Yes, had these other considerations not been involved, she would have run away! Although she chanced to have no money just at this time, she would have left the Ball homestead and Wreckers’ Head and the town itself and walked so far away that nobody who knew her would ever see her again. She had thought of doing this even as far back as the time when she was so lonely and miserable in Boston. Now, she would willingly have become a tramp for the purpose of getting out of the affliction which enmeshed her.
She could not, nevertheless, yield to this temptation. If she ran away from the Balls and Big Wreck Cove, she would tacitly admit the truth of all Ida May Bostwick’s claims, and possibly involve Tunis in the wreckage. Therefore she held to her determination of keeping her place here until she was actually driven forth.
As a last resort, having now worked out the detail of that plan in her mind, she believed she could save Tunis from much calumny if it became positively necessary for her to depart under this cloud and abandon her place to the real Ida May. The latter must, however, come with positive proof of her identity—evidence sufficient to convince Cap’n Ira and Prudence—before Sheila Macklin would release her grasp upon what she had obtained by trickery and deceit.
Not for a moment did the girl try to excuse to herself what she had done. In spite of the Balls’ need of her, and in spite of Tunis’ love, Sheila did not try to deceive herself with any sophistry about the end justifying the deed. Such thinking could not satisfy her now.

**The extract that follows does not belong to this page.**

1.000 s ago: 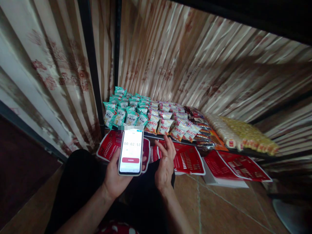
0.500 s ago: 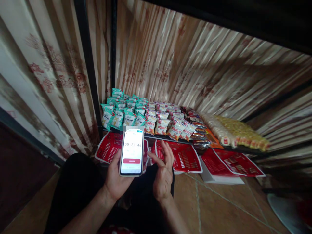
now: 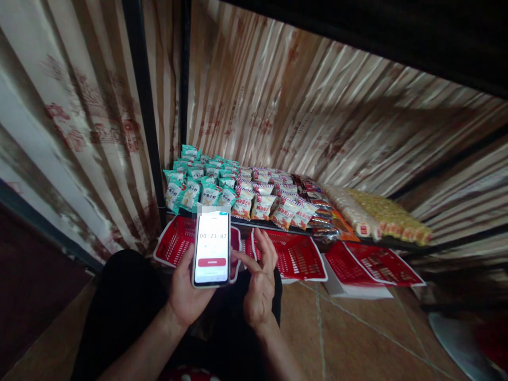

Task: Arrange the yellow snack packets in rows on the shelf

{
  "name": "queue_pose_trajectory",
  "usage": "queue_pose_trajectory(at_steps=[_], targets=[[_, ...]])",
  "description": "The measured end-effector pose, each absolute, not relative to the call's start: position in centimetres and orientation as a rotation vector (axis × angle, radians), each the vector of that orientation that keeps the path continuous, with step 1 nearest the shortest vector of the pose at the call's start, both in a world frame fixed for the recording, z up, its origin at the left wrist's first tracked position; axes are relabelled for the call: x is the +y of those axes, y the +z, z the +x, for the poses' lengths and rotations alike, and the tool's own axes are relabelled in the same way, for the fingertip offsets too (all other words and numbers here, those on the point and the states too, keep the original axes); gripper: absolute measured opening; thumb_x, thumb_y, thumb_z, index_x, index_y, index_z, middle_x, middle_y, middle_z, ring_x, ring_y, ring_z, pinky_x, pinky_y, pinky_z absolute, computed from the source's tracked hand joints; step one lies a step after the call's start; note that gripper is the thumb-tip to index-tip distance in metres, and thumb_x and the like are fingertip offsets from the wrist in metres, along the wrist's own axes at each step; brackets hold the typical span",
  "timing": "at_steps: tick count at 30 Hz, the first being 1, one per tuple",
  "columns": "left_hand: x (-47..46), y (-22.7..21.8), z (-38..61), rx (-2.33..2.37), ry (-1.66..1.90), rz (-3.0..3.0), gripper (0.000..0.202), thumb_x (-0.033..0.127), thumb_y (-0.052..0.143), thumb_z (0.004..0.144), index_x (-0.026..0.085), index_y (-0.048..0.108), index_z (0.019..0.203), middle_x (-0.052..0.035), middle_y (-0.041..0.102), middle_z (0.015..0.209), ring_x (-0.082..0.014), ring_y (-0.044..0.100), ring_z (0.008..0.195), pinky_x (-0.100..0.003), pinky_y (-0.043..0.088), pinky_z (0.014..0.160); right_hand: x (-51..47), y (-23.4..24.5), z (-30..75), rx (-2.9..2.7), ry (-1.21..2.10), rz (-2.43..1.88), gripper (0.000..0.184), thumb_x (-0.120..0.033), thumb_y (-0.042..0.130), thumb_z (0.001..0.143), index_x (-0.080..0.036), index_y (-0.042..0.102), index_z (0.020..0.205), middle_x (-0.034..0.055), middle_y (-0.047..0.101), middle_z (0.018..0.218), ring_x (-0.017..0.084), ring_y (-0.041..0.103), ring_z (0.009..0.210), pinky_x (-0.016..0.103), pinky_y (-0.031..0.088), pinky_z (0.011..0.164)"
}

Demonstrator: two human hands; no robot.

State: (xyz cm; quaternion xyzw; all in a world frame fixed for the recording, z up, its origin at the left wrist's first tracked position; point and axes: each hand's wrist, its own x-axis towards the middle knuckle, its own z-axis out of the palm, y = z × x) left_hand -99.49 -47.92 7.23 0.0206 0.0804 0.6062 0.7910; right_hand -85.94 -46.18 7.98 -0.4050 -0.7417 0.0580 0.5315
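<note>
A lit smartphone [image 3: 211,248] stands tilted up toward me, its white screen showing a timer at 00:23:47 above a red button. My left hand [image 3: 188,291] is wrapped round its lower part, thumb along the left edge. Just right of the phone is my right hand [image 3: 260,286], holding nothing, with its index finger stretched toward the phone's right edge and the other fingers apart. Whether that fingertip touches the phone I cannot tell.
Beyond the phone, a low shelf carries green snack bags [image 3: 209,194], white-and-red snack bags [image 3: 262,205] and long packs of yellow snacks [image 3: 389,214]. Red baskets [image 3: 301,256] sit along its front on the tiled floor [image 3: 345,333]. Pleated curtains [image 3: 254,95] hang behind.
The timer has gone from 00:23:46 to 00:23:47. The phone and both hands have shifted slightly left in view, my right index finger still pointing at the phone.
</note>
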Motion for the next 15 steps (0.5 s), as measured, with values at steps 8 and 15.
queue_pose_trajectory(at_steps=[8,15], targets=[[-47.8,7.0,-99.4,0.302,1.301,-0.006,0.045,0.039,0.041,0.088,0.016,0.051,0.125,-0.0098,0.068,0.104,-0.0259,0.063,0.095,-0.043,0.046,0.089,-46.8,7.6,-86.2,-1.852,0.124,-0.967,0.057,-0.043,0.017,0.093,-0.023,0.071,0.094,0.0023,0.029,0.144,0.033,0.024,0.131,0.059,0.023,0.103],[-47.7,7.2,-99.2,0.372,1.303,-0.059,0.045,0.042,0.045,0.086,0.015,0.056,0.120,-0.0075,0.072,0.093,-0.0222,0.067,0.080,-0.037,0.051,0.081,-47.5,7.3,-86.2,-1.936,0.074,-0.948,0.054,-0.043,0.019,0.093,-0.025,0.069,0.100,0.0004,0.024,0.146,0.032,0.022,0.131,0.056,0.025,0.103]])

Sheila’s eyes were opened. She beheld before her both the wide and the narrow way. If she took the pleasanter path, it was with a full knowledge of what she did. Yet would it be the pleasanter path? She doubted this. If she continued to fight for a place which was not hers by right, she must walk for all time in a slippery way. This claim of the real Ida May might be perennial; the girl might return again and again to the attack. For years—as long as the Balls lived and Sheila remained with them—she must be ever on the alert to defend her position with them.
And after the good old people died—what then? Their property here on the Head and their money would no more belong to Sheila Macklin than it did now. She shrank in horror from the thought of swindling the real Ida May out of anything which might legally be hers when the Balls were gone. Of course, Cap’n Ira and Prudence could will their property to whom they pleased. Still, Ida May was Prudence’s niece!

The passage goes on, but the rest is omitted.